I find the work-around is referencing by file path the DLL inside the monogame directory under windows sub folder. However they should be the same DLL, so what happened?

It’s kind of a pain referencing by local file path.

I’ve encountered this problem before after uninstalling and reinstalling MonoGame, though not recently. I think it has something to do with project types, and the project for some reason thinking it’s not a desktop DirectX project.

Try creating a new DirectX project, and check to make sure Exit() is allowed in that new project. If nothing else, you could copy over all of the code files and content into a new DirectX project and work with that.

Exit() should only be marked obsolete for iOS and Windows Phone 8. I just double checked the source code and the Obsolete attribute is not included for any other platform.

@Allogonist Are you 100% sure you’re referencing the exact same assembly?
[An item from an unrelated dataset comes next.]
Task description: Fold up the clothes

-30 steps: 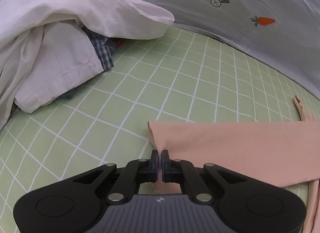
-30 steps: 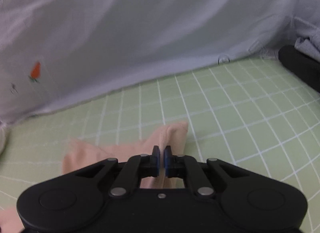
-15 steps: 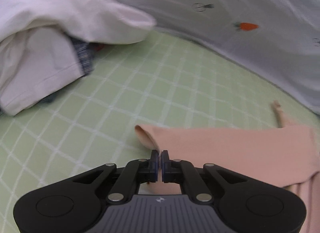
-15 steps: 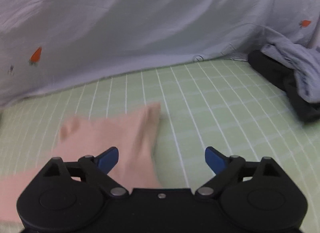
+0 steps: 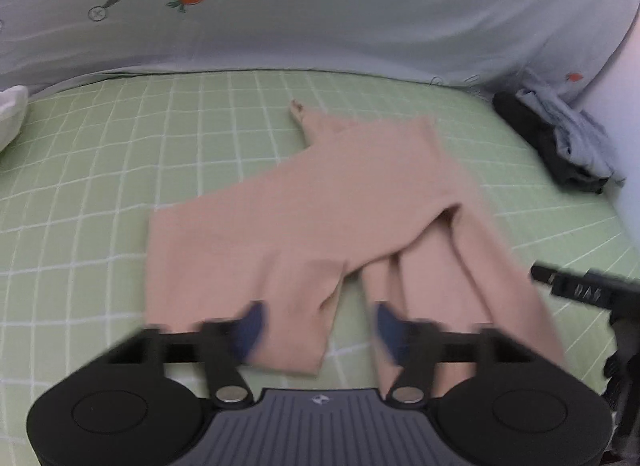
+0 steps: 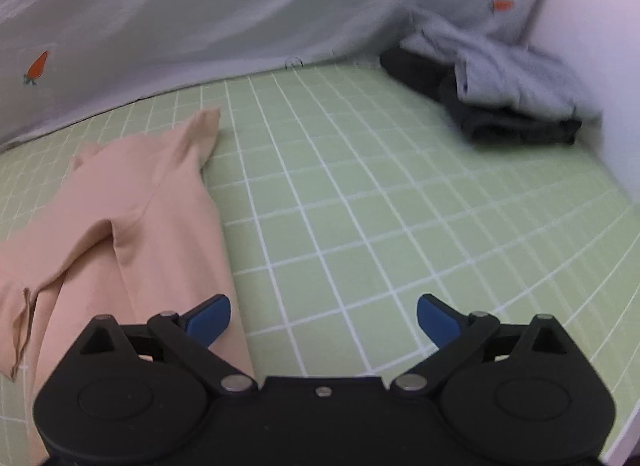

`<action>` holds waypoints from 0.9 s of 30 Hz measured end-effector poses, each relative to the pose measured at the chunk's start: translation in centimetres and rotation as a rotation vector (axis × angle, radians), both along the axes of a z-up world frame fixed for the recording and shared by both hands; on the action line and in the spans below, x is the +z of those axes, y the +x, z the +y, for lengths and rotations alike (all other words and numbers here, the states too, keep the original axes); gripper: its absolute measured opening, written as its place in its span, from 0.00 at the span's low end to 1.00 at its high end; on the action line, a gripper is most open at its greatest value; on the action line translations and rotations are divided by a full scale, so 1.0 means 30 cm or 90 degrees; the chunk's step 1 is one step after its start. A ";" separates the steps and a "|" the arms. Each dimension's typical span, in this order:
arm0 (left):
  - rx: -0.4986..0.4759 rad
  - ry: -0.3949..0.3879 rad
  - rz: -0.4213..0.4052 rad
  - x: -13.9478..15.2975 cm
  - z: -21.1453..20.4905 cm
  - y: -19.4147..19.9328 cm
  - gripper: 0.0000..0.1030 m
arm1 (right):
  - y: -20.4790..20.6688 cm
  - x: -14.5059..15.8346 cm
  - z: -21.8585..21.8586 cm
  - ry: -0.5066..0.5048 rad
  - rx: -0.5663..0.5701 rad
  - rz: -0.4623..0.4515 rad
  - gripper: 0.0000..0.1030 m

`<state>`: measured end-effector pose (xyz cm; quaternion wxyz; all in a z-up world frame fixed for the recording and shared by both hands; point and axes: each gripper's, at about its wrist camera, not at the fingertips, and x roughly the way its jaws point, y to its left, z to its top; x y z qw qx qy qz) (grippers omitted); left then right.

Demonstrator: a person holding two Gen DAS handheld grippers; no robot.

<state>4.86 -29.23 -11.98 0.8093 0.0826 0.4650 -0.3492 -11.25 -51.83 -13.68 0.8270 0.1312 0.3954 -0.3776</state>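
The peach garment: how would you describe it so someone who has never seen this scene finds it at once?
Start from the green checked sheet that covers the bed, below the pale carrot-print cloth. Near the middle lies the peach garment, spread flat with one part folded across the rest. It is the only peach piece; the heap at the far right edge is dark and grey clothes.

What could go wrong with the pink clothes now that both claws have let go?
1. The pink garment lies crooked, with one layer slanting across the legs, so the fold may come out uneven unless it is straightened.
2. The left gripper, its jaws opening, hangs just over the cloth edge and might snag it and drag the fold askew.
3. The right gripper is open over bare green sheet, beside the cloth, so closing there would probably grab nothing.
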 end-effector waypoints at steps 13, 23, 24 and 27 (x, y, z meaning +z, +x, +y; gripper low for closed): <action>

MG uses preprocessor directives to mark Exit() as obsolete for some platforms but not others, so whether exit is marked as obsolete or not is compiled into the assembly. It seems impossible that referencing the same assembly in another way can make a difference.

So, I have actually resolved this issue, it seems to have been either an issue with the monogame 3.6 installer or with Visual studio.

When selecting from the reference manager “MonoGame for Windows Desktop (DirectX)” under extensions targeting .net framework 4.5 I got the Exit() error flagged in my code. That is even after adding a “WINDOWS” conditional compilation directive.

The solution was to say screw the reference manager and reference the dll by direct file path. I Referenced the dll in C:\Program Files (x86)\MonoGame\v3.0\Assemblies\Windows

Note that this SHOULD be the exact same assembly as far as I understand, yet referencing the file by this path instead of from the assembly cache in visual studio produced different results in my code.

¯\(º_o)/¯

You can see in my original screen shot exactly which assembly I am referencing as well as the error I got when using that reference.